Was den Soziopathen zum Gesellschaftsschädling macht, erörtert Cédric Kahn in "Roberto Succo" nicht. Der Film bleibt an einer empirischen, wenngleich erfundenen Oberfläche.
Mit "L´Ennui", einer Verfilmung des gleichnamigen Alberto-Moravia-Stücks, war Cédric Kahns unspekulativer Stil unlängst in unseren Kinos zu sehen. Nun ist ein weiteres seiner Werke, das auch bei der heurigen Viennale gezeigte Serienmörder-Porträt "Roberto Succo", reif für den Kinostart. Nun gut. Nicht, daß Serienmörder fad oder uninteressant wären - aber hat man sie nicht alle schon gesehen? Der gute Roberto jedenfalls hat wenig, was ihn von den anderen unterscheidet. Aber er war immerhin Europäer, und damit hätten wir ja auch schon einen Filmstoff.
Was bis zum Zeitpunkt, an dem der Film beginnt, bereits passiert ist, davon erfahren wir erst viel später, und auch dann nur fragmentarisch: Roberto Succo, nach dem Mord an seinen Eltern in eine italienische Irrenanstalt eingewiesen, von dort geflohen und in Frankreich untergetaucht, treibt sich an der südfranzösischen Küste herum. Er hat eine Liebesbeziehung mit der hübschen, aber völlig ahnungslos-naiven Léa (Isild Le Besco). Zwischendurch begeht er Raub und Mord, ohne Plan und Ziel.
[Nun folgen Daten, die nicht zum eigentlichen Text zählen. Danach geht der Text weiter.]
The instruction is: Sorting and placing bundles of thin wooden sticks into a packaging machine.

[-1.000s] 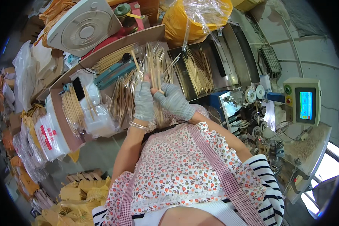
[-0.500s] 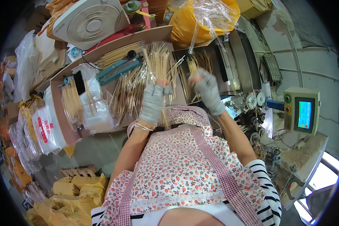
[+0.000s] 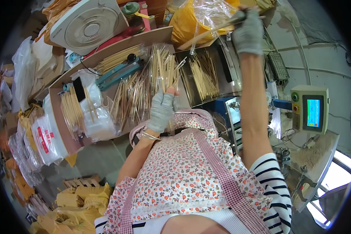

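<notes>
My left hand (image 3: 162,111), in a grey glove with bare fingertips, is closed round a bundle of thin bamboo sticks (image 3: 165,70) in front of my apron. The sticks stand up out of the fist, some in clear plastic wrap. My right hand (image 3: 249,33), gloved alike, is raised at the far right beside the yellow bag (image 3: 183,23). From its fingers a long pale stick (image 3: 210,34) slants down to the left; motion blurs it, and I cannot tell whether it is one or several. Below that hand, a metal tray (image 3: 186,76) holds loose bamboo sticks (image 3: 202,76).
A cardboard-walled bench (image 3: 109,46) carries wrapped sticks (image 3: 134,93), a teal tool (image 3: 119,74), a black phone (image 3: 78,89) and clear bags (image 3: 99,124). Behind stand a white fan (image 3: 91,29) and a green-lidded jar (image 3: 132,9). Machinery with a control screen (image 3: 312,113) is at right.
My right hand has risen from over the metal tray to beside the yellow bag, with a long stick now in it. The tray's sticks show more fully. My left hand keeps its bundle.
</notes>
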Demonstrator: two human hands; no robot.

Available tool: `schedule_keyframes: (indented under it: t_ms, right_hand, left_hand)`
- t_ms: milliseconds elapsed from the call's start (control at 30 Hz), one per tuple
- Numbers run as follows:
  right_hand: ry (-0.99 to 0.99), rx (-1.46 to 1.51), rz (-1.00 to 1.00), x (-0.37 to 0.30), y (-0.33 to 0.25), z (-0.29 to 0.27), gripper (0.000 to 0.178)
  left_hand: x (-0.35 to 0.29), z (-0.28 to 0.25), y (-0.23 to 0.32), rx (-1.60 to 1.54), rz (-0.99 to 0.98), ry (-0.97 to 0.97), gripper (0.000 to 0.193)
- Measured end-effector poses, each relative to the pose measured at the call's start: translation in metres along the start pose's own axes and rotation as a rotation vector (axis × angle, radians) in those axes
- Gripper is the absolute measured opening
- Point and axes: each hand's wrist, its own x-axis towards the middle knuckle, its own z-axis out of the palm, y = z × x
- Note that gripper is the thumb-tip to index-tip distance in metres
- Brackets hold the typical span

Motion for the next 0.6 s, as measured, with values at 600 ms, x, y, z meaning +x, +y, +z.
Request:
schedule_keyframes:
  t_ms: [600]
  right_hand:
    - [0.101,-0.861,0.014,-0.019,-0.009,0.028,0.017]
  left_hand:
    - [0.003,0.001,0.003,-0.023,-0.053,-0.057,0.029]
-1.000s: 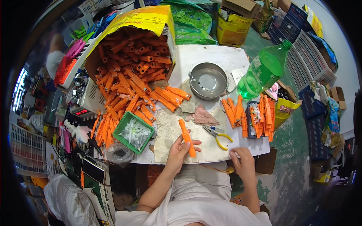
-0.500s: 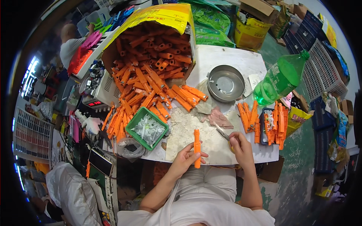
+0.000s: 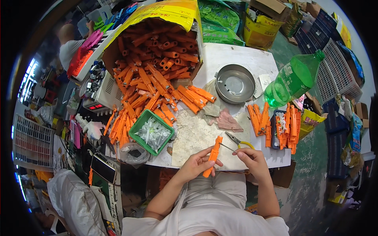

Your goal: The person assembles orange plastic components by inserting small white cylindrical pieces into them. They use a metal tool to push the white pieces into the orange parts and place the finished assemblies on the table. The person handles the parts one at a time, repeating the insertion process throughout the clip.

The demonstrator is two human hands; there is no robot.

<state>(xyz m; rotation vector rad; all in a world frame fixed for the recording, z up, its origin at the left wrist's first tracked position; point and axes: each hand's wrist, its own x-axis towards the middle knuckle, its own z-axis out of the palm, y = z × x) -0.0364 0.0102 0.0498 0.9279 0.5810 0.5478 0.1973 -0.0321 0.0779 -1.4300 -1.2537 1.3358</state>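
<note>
My left hand (image 3: 199, 165) is wrapped round a slim orange plastic housing (image 3: 214, 156), held tilted with its narrow top end up and to the right. Across from it, my right hand (image 3: 252, 162) pinches a thin grey rod (image 3: 227, 147) whose far end meets the side of the housing near its top; whether it goes in, I cannot tell. Pliers (image 3: 235, 138) with yellow handles lie on the worn board (image 3: 189, 135) just beyond my right fingers.
A yellow-edged sack (image 3: 165, 13) spills orange housings across the left. Near it sits a green tray (image 3: 136, 135) of clear plastic pieces. A metal bowl (image 3: 236, 98), pink cloth (image 3: 229, 121) and green bottle (image 3: 291, 84) stand beyond. More housings surround a dark bin (image 3: 273, 142) at right.
The housing has tipped from upright to leaning right. My right hand has come down and left, and the thin rod now shows between its fingers and the housing. The pliers' handles are uncovered.
</note>
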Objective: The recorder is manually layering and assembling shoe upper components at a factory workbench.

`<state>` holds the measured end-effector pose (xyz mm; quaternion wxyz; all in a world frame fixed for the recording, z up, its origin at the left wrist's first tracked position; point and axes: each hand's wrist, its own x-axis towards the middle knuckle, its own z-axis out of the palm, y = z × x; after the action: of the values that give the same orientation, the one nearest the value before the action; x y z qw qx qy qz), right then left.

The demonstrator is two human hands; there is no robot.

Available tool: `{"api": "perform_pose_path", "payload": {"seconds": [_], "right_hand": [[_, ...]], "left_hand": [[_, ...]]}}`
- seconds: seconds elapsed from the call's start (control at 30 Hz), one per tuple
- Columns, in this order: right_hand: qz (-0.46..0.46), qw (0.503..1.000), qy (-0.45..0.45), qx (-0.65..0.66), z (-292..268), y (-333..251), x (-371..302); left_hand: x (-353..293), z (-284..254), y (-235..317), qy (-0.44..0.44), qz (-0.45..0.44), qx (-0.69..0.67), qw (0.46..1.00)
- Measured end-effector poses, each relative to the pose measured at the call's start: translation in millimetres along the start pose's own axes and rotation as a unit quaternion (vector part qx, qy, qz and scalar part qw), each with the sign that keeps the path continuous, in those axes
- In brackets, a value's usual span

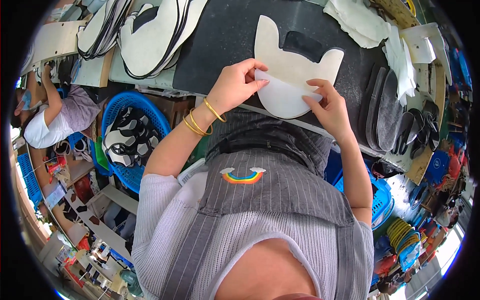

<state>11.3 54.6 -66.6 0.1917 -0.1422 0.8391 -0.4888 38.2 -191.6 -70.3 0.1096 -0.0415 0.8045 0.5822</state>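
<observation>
A cream U-shaped shoe-upper piece point(290, 70) lies flat on the dark worktop, its two prongs pointing away from me. A black piece point(303, 45) sits between the prongs. Over its near, rounded end rests a white half-moon sheet point(282, 97), its lower curve close to the table's front edge. My left hand point(235, 86) pinches the sheet's upper left corner between thumb and finger. At the upper right corner, my right hand point(327, 107) grips it the same way, index finger lying over the cream piece.
Stacks of cream, black-edged pieces point(155, 37) lie at far left. Dark sole-shaped pieces point(382, 107) and white sheets point(357, 22) are on the right. A blue basket point(162, 120) of cut pieces stands left, below the worktop point(220, 50). Another person point(60, 112) sits farther left.
</observation>
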Motion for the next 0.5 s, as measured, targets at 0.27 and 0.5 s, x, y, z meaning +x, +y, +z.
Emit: {"api": "perform_pose_path", "payload": {"seconds": [0.27,0.5], "right_hand": [[0.009,1.0,0.011,-0.023,-4.1,-0.2,-0.6],[-0.144,0.888,0.25,-0.358,-34.6,0.7,-14.2]], "left_hand": [[-2.1,10.5,-0.4,0.026,0.065,0.117,0.991],[6.3,12.7,9.6,0.101,0.277,0.353,0.888]]}}
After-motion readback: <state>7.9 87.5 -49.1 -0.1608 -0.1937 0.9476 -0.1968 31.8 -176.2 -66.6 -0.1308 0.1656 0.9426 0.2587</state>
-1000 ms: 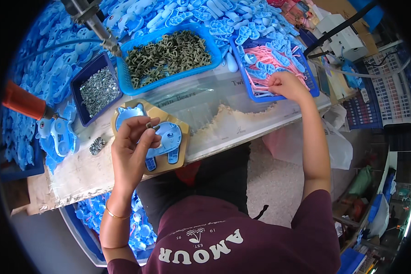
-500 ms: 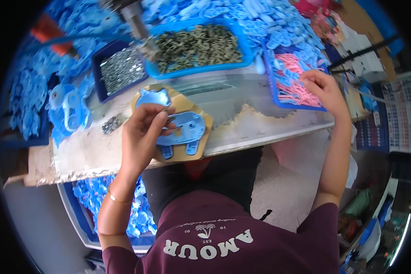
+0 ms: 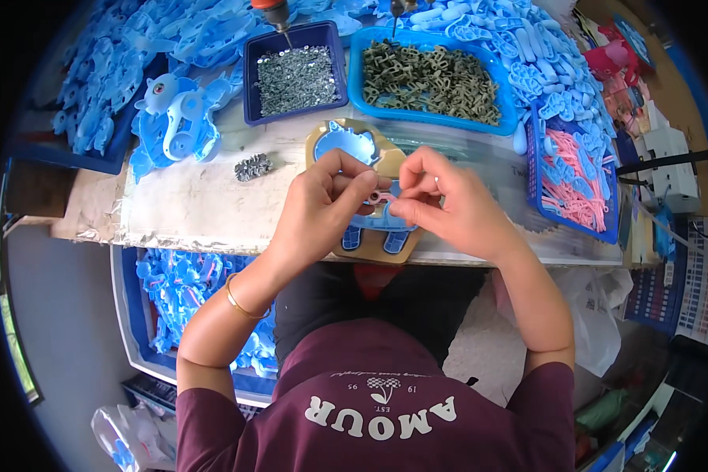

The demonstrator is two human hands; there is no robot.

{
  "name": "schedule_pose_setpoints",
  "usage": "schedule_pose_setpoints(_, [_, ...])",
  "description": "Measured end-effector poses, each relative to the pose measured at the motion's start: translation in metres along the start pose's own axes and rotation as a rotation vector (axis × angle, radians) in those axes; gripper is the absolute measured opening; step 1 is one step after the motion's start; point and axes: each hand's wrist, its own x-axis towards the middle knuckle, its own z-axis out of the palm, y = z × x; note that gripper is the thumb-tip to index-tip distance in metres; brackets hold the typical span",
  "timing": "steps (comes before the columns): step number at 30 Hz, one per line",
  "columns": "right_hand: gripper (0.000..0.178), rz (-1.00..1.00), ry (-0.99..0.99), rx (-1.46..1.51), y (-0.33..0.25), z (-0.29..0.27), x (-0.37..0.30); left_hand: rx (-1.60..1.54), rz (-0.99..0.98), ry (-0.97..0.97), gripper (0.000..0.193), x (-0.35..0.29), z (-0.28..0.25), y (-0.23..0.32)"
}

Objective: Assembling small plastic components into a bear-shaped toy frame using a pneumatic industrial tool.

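Observation:
My left hand and my right hand meet over the jig, both with fingers closed in a pinch. Between their fingertips is a small pink plastic piece with a ringed end. Below them a light-blue plastic toy shell half, hollow side up, lies in a tan jig. My hands cover the shell's middle; its two feet show at the table's front edge. Whether the small dark part that was in my left fingers is still there is hidden.
Behind the jig stand a dark-blue tray of small metal screws and a light-blue tray of dark metal parts. A blue basket at right holds pink and blue pieces. Powered screwdrivers hang overhead. Blue shells pile at left.
My right hand has come from the pink-and-blue basket to the jig, beside my left hand. A pink piece now shows between the fingertips. The whole view has shifted.

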Motion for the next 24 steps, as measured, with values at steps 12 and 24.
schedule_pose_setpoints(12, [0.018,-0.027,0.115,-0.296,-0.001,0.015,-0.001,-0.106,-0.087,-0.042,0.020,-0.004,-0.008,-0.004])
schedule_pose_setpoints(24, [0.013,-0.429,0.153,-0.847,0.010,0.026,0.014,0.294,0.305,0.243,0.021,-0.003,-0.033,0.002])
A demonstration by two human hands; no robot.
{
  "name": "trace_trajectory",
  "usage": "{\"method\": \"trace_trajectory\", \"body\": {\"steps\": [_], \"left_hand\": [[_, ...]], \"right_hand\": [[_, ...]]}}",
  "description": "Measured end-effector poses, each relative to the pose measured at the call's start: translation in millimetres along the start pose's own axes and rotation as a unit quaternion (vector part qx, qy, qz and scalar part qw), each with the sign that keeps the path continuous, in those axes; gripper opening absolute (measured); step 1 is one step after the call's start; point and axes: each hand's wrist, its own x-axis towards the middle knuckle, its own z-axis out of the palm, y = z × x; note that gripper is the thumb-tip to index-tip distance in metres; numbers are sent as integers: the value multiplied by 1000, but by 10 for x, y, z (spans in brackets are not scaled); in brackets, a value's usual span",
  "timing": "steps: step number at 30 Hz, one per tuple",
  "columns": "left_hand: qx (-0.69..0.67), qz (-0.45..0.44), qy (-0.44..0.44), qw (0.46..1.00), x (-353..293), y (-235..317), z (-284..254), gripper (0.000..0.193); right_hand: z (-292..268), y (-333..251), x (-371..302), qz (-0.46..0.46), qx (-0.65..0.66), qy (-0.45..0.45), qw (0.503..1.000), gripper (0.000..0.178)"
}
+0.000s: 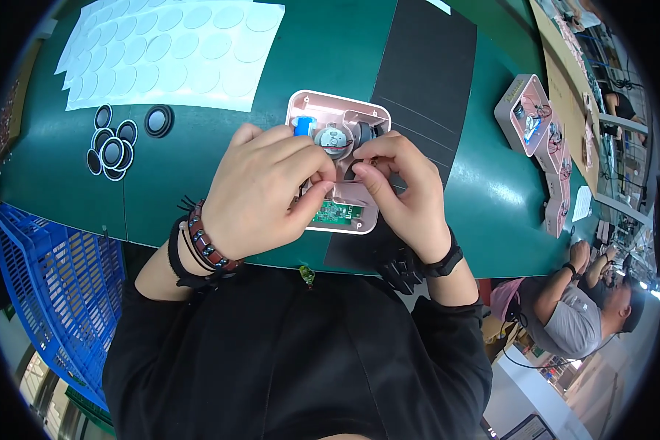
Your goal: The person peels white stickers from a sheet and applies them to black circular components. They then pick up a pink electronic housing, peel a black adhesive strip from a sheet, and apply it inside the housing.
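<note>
A pink plastic housing [298, 103] lies open-side up on the table in front of me. Inside it I see a blue part [304, 125], a round metal part [331, 139] with thin red wires, a dark round part at the upper right, and a green circuit board [334, 213] at the near end. My left hand [265, 178] reaches over the housing's left side, thumb and forefinger pinched together inside it. My right hand [406, 192] works from the right, its thumb and fingertips closed over a small dark piece too hidden to name. Both hands cover part of the inside.
Black-and-white round speakers [112, 152] lie in a cluster at the left. Behind them are white sheets [170, 55] of round stickers. A black mat [425, 81] runs under the housing. More pink housings [524, 114] line the right. A blue crate [59, 293] stands lower left; a person sits at the right.
</note>
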Motion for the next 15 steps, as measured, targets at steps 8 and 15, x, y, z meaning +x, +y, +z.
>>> {"method": "trace_trajectory", "body": {"steps": [8,15], "left_hand": [[-9,3,6,1000,8,-26,0,9],[-11,4,8,1000,13,-31,4,10]], "right_hand": [[52,-15,-4,-1,24,-1,1000,75],[26,-24,4,-35,0,-26,999,80]]}}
Man bekommt schnell den Eindruck, daß es Roberto, der sich einmal Kurt nennt, aber im Verlauf der Handlung noch viele andere Identitäten annehmen wird, ausschließlich um Machtphantasien geht. Der mit dem Fall beauftragte Gendarm Thomas (Patrick Dell´Isola) tappt ziemlich im Dunkeln; er ist der einzige, der überhaupt an einen Serientäter glaubt.
Daß die Polizei des Mörders einfach nicht habhaft werden kann, liegt an seiner völlig planlosen, verworrenen Vorgangsweise. Succo hatte einfach einen gewaltigen Huscher, und wie im wirklichen Leben entpuppt er sich auch im Film als Mensch, den man wirklich nicht auf die Öffentlichkeit loslassen sollte, auch wenn er wie alle Soziopathen von Kindheitstraumata gequält wird und unter sich selbst leidet. Woran das liegt, wird allerdings nicht klar. Gezeigt wird nur die ständige, getriebene Flucht Succos, seine systemlose Spur der Gewalt, die er von 1981 bis 1988 zieht, und dazwischen kurze Ausschnitte aus den Schicksalen seiner Opfer, wobei die (als einzige überlebende) Léa den meisten Raum bekommt.
Kahn inszeniert sein Psychogramm fast dokumentarisch, montiert Succos Mörderkarriere parallel zu den hinterherhinkenden Ermittlungen der Polizei und schafft es, den Wahnsinnigen als Mensch darzustellen und Verständnis für ihn zu kreieren, ohne wirkliche Sympathie für ihn aufkommen zu lassen. Allerdings muß man sagen, daß der Film trotz aller Qualitäten - vor allem Spannung - niemals großartig ist. Ob das so gewollt war?